The data collected was surveyed from people within the country and then when asked the specific attributes from the
csv, people were told to rate that specific attribute on a scale of 0 to 10 where 10 is the best.
So after the dataset caught my eyes, I set up my environment and loaded the dataset of the world happiness
score from 2019 into pandas (link here)
then I set the pandas settings to show all rows and cols and printed the dataframe, which gave me this:
This doesn't really tell us much about how these variables are related or if they even are related,
so let us put some data science skills to work.
Before we jump into figuring out how closely related variables are, lets take a look at the mean
of the dataset to get a taste out what our data is like. Running a quick df.mean() and looking
at the relevant fields we get:
Looks like on average, these are the numbers expected of an average country.
The first thing I want to know is how closely related our variables are. I went on to find the correlation
coefficient of all the variables with respect to the country's happiness score. The correlation coefficients came out to be like this:
Score in this case is the happiness score, and here we can see that there are three variables/factors that are strongly
related to a country's happiness score. The factors that contribute most to a country's happiness score is: GDP per capita, social support, and healthy life expectancy.

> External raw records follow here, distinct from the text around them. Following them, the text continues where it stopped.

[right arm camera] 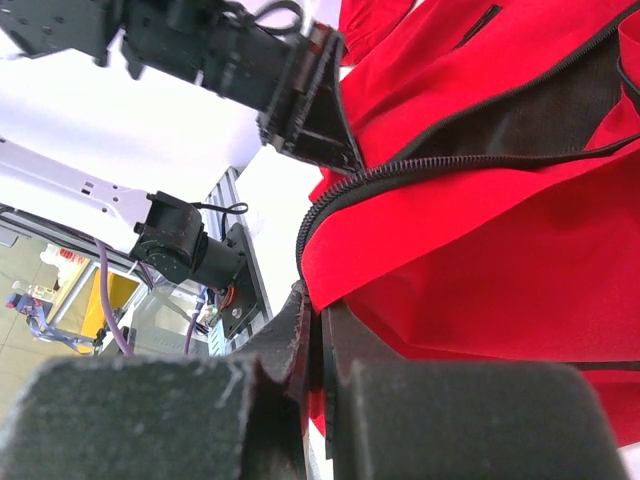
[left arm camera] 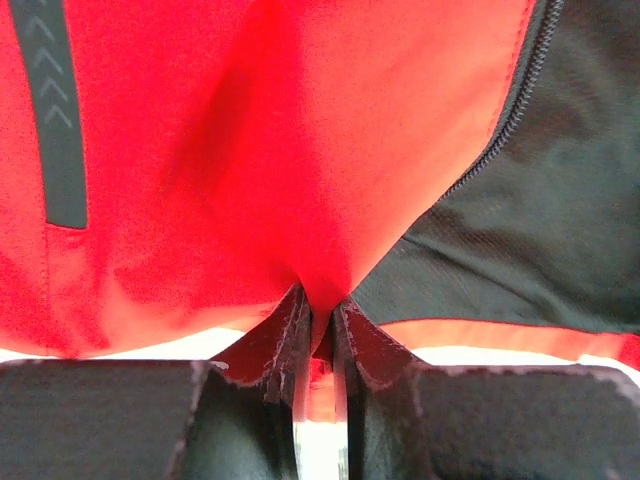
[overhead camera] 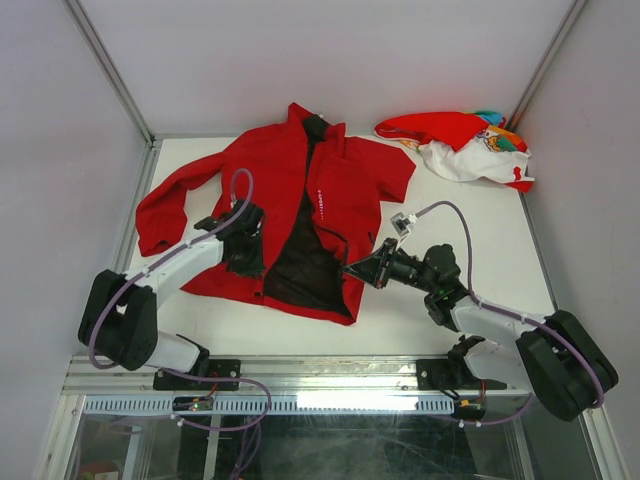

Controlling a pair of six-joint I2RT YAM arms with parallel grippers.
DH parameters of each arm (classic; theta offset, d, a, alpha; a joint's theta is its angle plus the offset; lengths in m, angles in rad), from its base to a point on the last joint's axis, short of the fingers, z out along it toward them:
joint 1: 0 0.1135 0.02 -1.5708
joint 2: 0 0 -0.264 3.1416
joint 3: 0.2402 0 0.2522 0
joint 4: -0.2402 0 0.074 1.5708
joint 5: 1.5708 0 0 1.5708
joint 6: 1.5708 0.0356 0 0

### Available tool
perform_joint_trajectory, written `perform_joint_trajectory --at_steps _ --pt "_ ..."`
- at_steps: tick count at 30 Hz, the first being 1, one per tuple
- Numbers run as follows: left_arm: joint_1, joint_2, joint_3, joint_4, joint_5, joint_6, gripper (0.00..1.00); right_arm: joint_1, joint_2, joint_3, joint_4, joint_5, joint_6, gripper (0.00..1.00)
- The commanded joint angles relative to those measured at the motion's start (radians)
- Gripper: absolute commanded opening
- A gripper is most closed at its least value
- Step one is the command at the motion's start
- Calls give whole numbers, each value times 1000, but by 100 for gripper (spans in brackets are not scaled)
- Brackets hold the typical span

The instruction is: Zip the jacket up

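Observation:
The red jacket (overhead camera: 270, 180) lies flat on the white table, front open, its black lining (overhead camera: 305, 265) showing down the middle. My left gripper (overhead camera: 246, 262) is shut on the hem of the jacket's left front panel (left arm camera: 330, 200); a pinch of red fabric sits between its fingers (left arm camera: 290, 330). A dark pocket zip (left arm camera: 58, 120) shows to its left. My right gripper (overhead camera: 352, 268) is shut on the lower edge of the right front panel (right arm camera: 500, 250), just below the black zipper teeth (right arm camera: 420, 165). The zipper is open.
A smaller red-and-white garment with colourful print (overhead camera: 465, 145) lies at the table's far right corner. Grey walls enclose the table on three sides. In the right wrist view the left arm (right arm camera: 240, 60) hangs close across from my right gripper.

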Motion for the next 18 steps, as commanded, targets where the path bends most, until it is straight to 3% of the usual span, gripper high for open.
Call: perform_joint_trajectory --at_steps 1,5,8,18 --pt "31 -141 61 9 75 42 11 -5 6 36 17 -5 -25 0" --pt "45 -206 73 25 163 51 5 -3 3 59 -24 -6 -35 0" --pt "46 -271 40 133 301 29 0 -3 5 75 -43 -7 -37 0" --pt "45 -559 -320 859 603 -170 0 16 72 109 78 -50 47 0"
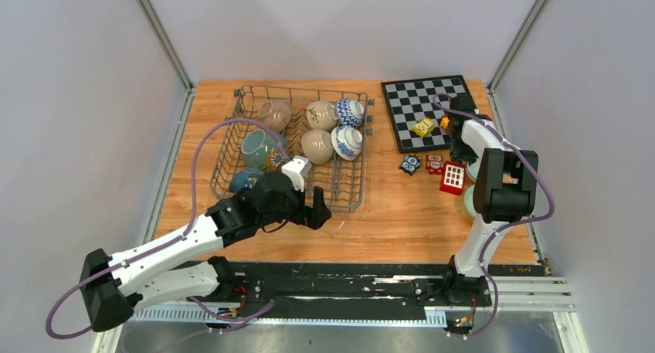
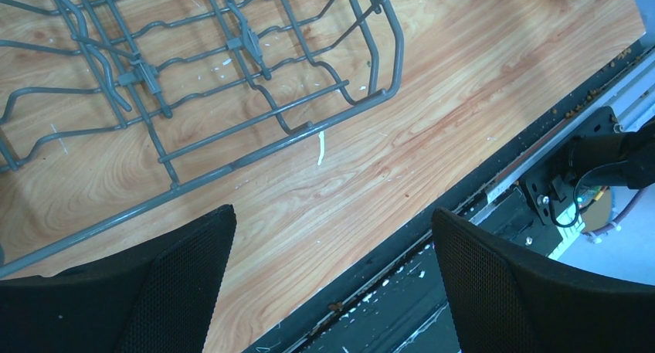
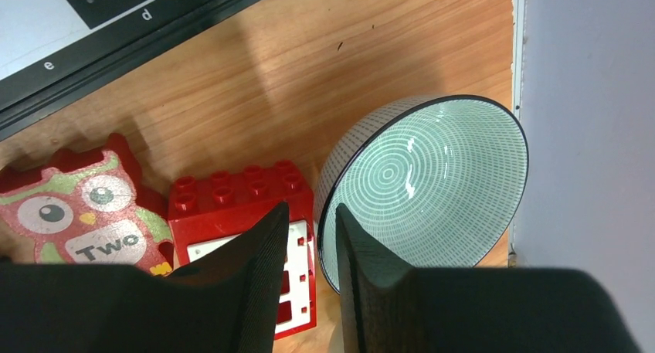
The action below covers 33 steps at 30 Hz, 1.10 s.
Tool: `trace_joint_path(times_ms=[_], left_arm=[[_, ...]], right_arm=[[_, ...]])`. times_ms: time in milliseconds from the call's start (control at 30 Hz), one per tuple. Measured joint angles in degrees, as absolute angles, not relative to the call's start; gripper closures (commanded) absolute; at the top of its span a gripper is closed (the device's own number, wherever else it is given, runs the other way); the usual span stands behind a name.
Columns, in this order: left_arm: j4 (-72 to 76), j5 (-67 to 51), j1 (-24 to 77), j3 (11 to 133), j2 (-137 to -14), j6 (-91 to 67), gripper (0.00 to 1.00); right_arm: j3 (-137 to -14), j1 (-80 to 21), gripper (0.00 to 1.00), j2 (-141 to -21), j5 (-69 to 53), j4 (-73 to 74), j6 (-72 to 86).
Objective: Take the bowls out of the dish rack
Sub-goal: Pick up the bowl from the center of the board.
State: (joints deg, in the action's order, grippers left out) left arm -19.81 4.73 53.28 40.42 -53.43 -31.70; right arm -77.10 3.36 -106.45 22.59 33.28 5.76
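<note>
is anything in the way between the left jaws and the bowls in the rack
No loose object. The open left gripper hangs just outside the near wall of the dish rack; only that wall and the rack's upright tines lie between it and the nearest beige bowl, which is uncovered from above.

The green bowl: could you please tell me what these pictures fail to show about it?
- Top external view: the green bowl is almost wholly hidden under the right arm.
- Right wrist view: the right gripper straddles its near rim, fingers covering any contact.
- Left wrist view: it is out of frame.
</note>
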Motion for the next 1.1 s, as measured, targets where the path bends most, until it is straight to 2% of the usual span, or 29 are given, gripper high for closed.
trace_joint_path(times_ms=[467, 800, 1100], left_arm=[[-19.79, 4.73, 53.28, 40.32, -53.76, -32.03, 0.02], [-19.79, 4.62, 53.28, 39.77, -53.67, -32.60, 0.02], [-19.84, 4.71, 53.28, 39.77, -50.87, -33.01, 0.02]], right_arm=[[-76.55, 3.66, 0.96, -106.87, 24.45, 33.10, 7.57], [-76.09, 4.27, 0.97, -104.90, 24.93, 33.52, 7.75], [-79.11, 4.27, 0.96, -94.52, 27.49, 34.98, 7.86]])
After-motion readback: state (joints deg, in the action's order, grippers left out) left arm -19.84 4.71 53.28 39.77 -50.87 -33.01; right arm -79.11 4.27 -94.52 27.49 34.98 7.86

Now that we know which variables are strongly related, we can use some visualizations to further investigate the trend of the data.
Here we want to do some plotting and see how our data looks like visually. Here are the three plots:
Now that we have all the observations and data we need to build a relatively accurate model, I went on ahead and created a linear regression
model and used sklearns train_test_split to split our dataset into a training set and a testing set. After doing some research, I opted to use
a 80:20 train to test ratio. Using the x_test from train_test_split now we can see our predictions using our classifier's predict() function from sklearn's linear regression model:
This doesn't tell us much, so let us look at our model's accuracy instead by calling on our classifier's .score() function
We have a model accuracy of about 75%, which is pretty good.